● **What you will do**: Below are several records. Retype exactly those lines running from the one with "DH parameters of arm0" through the one with "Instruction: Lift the", end lines included, and no others.

START Material provided

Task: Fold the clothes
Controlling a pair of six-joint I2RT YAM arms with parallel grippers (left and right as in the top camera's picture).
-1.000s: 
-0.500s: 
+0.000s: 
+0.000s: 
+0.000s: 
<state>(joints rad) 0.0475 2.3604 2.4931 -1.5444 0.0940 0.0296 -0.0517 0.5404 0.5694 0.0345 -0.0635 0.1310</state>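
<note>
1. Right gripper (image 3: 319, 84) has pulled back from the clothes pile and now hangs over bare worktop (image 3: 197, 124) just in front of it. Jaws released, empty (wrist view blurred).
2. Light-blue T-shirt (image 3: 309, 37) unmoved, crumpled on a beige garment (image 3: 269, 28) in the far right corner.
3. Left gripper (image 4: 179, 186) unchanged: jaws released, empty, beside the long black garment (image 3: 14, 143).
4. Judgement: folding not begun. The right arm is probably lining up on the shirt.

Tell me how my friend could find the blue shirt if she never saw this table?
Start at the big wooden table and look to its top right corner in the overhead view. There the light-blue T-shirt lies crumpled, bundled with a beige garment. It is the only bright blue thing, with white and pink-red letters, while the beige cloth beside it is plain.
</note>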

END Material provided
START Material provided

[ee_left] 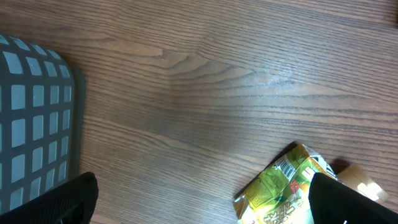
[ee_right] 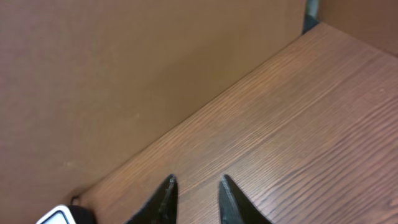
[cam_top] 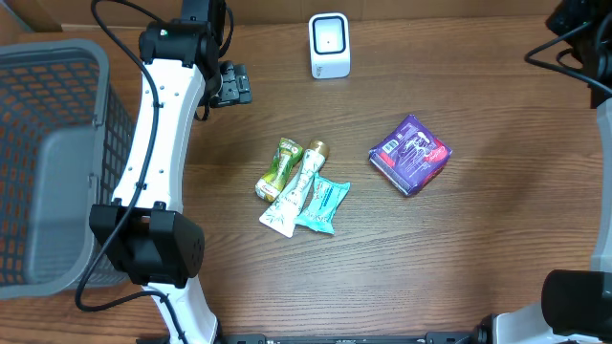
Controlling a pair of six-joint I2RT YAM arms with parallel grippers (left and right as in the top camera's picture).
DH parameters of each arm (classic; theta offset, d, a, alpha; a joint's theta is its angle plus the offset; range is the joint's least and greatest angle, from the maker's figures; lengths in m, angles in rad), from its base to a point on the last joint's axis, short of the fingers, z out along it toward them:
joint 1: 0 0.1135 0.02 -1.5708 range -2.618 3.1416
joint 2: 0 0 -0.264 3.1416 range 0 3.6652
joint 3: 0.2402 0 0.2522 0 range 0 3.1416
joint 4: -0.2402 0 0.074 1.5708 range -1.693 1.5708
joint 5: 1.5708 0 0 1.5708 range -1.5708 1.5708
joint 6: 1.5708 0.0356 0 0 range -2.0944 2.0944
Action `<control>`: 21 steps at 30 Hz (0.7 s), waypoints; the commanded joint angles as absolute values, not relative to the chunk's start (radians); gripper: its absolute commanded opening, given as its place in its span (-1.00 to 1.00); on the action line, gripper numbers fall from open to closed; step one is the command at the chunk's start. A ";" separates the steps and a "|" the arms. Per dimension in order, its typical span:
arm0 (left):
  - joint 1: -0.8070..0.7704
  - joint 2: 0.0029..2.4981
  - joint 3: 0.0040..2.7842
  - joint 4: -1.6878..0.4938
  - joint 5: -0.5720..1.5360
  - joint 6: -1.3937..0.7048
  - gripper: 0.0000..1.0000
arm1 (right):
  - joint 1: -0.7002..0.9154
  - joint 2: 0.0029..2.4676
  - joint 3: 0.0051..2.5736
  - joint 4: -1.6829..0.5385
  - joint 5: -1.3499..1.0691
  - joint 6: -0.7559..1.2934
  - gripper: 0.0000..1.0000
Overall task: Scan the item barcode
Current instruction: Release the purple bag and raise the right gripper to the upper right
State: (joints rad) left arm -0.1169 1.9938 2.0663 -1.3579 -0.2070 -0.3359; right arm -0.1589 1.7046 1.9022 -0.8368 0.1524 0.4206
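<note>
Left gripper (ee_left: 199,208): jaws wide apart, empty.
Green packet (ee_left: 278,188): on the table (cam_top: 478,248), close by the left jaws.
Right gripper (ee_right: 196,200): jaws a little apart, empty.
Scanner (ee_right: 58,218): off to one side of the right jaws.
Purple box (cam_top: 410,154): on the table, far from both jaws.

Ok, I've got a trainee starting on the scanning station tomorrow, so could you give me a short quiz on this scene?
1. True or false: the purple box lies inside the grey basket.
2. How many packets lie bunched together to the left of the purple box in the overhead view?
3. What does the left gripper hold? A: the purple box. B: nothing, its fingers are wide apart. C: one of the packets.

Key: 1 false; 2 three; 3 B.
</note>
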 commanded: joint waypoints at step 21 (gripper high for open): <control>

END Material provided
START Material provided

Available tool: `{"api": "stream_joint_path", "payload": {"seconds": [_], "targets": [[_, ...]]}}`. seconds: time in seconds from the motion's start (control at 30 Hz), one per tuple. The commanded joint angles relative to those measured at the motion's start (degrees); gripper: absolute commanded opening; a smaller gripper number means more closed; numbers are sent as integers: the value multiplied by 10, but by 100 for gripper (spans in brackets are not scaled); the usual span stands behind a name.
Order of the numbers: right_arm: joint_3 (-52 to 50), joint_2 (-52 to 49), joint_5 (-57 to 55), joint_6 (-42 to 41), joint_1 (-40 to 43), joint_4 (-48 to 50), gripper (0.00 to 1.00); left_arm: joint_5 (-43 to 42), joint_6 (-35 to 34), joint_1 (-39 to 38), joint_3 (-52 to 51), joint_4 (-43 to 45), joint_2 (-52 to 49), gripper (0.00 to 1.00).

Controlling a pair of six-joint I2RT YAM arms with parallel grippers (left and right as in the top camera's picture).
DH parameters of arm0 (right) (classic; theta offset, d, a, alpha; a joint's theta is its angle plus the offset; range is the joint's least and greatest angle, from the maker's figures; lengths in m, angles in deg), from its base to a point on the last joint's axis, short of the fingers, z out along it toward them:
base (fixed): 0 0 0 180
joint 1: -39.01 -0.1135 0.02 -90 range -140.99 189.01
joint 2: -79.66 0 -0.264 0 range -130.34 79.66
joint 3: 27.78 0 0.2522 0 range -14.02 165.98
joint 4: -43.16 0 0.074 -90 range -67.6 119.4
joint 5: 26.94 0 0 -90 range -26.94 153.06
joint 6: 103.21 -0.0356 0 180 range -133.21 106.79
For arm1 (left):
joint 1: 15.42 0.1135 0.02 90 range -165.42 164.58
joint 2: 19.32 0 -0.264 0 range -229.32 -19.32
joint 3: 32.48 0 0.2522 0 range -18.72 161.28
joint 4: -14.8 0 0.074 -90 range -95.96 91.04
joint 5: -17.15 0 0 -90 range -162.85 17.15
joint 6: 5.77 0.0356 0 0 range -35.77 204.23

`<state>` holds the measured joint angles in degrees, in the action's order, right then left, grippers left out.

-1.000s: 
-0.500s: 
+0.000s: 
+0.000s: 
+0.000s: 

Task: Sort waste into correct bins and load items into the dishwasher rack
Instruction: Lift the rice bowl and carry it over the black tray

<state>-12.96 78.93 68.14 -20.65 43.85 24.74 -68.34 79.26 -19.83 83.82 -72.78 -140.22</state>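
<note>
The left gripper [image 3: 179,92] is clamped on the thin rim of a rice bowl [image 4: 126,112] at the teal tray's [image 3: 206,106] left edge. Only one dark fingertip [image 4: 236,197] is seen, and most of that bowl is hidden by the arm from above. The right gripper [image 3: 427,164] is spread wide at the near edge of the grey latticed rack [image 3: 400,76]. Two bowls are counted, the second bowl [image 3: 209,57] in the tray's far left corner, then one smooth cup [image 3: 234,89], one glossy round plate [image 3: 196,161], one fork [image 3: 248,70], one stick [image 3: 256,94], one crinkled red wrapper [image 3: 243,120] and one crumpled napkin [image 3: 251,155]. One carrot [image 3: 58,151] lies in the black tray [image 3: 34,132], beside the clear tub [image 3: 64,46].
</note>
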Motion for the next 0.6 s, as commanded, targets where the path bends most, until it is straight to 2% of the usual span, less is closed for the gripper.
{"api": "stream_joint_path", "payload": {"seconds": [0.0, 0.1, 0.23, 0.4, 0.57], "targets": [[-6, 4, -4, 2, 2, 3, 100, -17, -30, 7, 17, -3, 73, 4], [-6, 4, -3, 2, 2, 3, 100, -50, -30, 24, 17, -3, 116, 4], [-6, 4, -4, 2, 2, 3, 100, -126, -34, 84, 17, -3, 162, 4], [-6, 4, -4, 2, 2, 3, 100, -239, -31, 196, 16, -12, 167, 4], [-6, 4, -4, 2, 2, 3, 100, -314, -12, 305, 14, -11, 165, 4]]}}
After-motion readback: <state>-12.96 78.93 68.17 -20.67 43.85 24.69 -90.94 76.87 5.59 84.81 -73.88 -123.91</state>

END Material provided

● **Your solution**:
DH parameters of arm0 (right) (classic; theta offset, d, a, alpha; a joint's theta is its angle plus the offset; range is the joint's least and greatest angle, from the maker's figures; lengths in m, angles in deg), from its base to a point on the last joint's axis, short of the fingers, z out along it toward them:
base (fixed): 0 0 0 180
joint 1: -39.01 -0.1135 0.02 -90 range -140.99 189.01
joint 2: -79.66 0 -0.264 0 range -130.34 79.66
joint 3: 27.78 0 0.2522 0 range -14.02 165.98
joint 4: -43.16 0 0.074 -90 range -67.6 119.4
joint 5: 26.94 0 0 -90 range -26.94 153.06
joint 6: 103.21 -0.0356 0 180 range -133.21 106.79
For arm1 (left):
joint 1: 15.42 0.1135 0.02 90 range -165.42 164.58
joint 2: 19.32 0 -0.264 0 range -229.32 -19.32
joint 3: 32.48 0 0.2522 0 range -18.72 161.28
joint 4: -14.8 0 0.074 -90 range -95.96 91.04
joint 5: -17.15 0 0 -90 range -162.85 17.15
joint 6: 5.77 0.0356 0 0 range -35.77 204.23

`<state>` holds the measured joint angles in degrees, in the action's order, right then left, grippers left out.

-1.000s: 
-0.500s: 
+0.000s: 
+0.000s: 
+0.000s: 

Task: Sort waste into correct bins and load items into the dishwasher rack
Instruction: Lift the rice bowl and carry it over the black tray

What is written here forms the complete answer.